Le patron de Bouygues a assuré qu'en cas de rachat de SFR, il n'y aurait ni plan de licenciement, ni plan de départs volontaires.

Dans une interview accordée aux Echos, Martin Bouygues défend son projet de rachat de SFR et répond aux inquiétudes concernant les conséquences sociales qu'il pourrait avoir. Il assure qu'il n'y aura pas de licenciements : "Je prends des engagements clairs : nous ne ferons pas de plan de licenciement ; nous ne ferons pas de plan de départs volontaires. (...) Je n'ai qu'une parole. (...) Avec les investissements que nous souhaitons réaliser, nous avons l'opportunité de redynamiser l'emploi et de réinternaliser tout ou partie de certaines activités, comme les centres d'appels. Quant aux boutiques, nous aurons un volume de clientèle plus important à gérer. Nous aurons besoin de plus de commerciaux pour suivre tous nos clients actuels et futurs. Les coûts de personnel ne sont pas tels qu'ils soient discriminants."
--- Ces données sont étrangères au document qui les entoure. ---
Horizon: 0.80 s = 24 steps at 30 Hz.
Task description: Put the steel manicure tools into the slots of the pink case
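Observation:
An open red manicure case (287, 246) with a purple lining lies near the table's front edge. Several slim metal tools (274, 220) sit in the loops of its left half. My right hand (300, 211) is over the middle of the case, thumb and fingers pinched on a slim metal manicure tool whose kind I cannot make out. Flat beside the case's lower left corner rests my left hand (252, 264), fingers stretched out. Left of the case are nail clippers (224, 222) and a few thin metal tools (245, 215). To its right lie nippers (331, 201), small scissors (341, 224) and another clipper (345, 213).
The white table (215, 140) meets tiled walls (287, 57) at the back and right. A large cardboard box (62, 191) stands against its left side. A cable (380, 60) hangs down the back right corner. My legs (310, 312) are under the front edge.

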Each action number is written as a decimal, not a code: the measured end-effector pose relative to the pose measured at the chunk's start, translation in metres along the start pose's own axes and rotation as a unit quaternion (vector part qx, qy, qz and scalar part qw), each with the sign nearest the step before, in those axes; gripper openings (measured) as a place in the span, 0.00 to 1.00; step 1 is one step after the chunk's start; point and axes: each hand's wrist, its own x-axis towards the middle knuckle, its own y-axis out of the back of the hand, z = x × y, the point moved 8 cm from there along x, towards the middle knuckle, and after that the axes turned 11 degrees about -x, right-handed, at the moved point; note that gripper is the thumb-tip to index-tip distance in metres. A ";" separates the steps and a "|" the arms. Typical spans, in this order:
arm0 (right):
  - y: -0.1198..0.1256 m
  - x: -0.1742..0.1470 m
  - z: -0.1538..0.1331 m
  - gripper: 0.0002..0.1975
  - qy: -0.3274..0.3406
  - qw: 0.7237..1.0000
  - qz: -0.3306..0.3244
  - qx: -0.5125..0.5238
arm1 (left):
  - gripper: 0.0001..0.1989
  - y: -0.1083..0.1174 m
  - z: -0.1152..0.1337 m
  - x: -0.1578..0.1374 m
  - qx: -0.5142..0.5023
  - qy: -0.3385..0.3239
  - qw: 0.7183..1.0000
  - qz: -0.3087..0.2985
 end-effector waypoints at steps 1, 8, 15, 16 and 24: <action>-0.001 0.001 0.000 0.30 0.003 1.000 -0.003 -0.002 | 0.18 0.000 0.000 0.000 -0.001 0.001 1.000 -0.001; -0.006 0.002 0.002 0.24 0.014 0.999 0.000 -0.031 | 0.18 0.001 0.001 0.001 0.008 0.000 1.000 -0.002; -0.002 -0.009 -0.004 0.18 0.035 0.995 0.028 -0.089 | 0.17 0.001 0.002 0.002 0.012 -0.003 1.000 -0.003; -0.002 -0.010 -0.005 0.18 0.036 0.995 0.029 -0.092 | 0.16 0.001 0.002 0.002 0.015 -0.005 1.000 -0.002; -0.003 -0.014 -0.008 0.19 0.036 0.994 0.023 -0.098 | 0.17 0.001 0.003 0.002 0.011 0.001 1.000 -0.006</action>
Le patron de Bouygues a expliqué ne jamais avoir envisagé une fusion avec Free et en a profité pour tacler son concurrent : "L'arrivée de Free a profondément déstabilisé le secteur. Je suis favorable à la concurrence. Elle est bénéfique sauf quand elle est faussée et qu'elle détruit un marché, des emplois. Et nous n'en sommes plus très loin." Il s'est déclaré "convaincu" que l'autorité de la Concurrence "peut à la fois autoriser cette opération et grâce à elle recréer une concurrence par les infrastructures normales sur le marché français (...) en imposant des contreparties".

Par ailleurs, Martin Bouygues a promis de ne pas délaisser les investissements dans la 4G et la fibre optique. "Nous prenons l'engagement d'investir 400 millions d'euros par an dans cette technologie, soit deux fois plus qu'avant", a-t-il déclaré.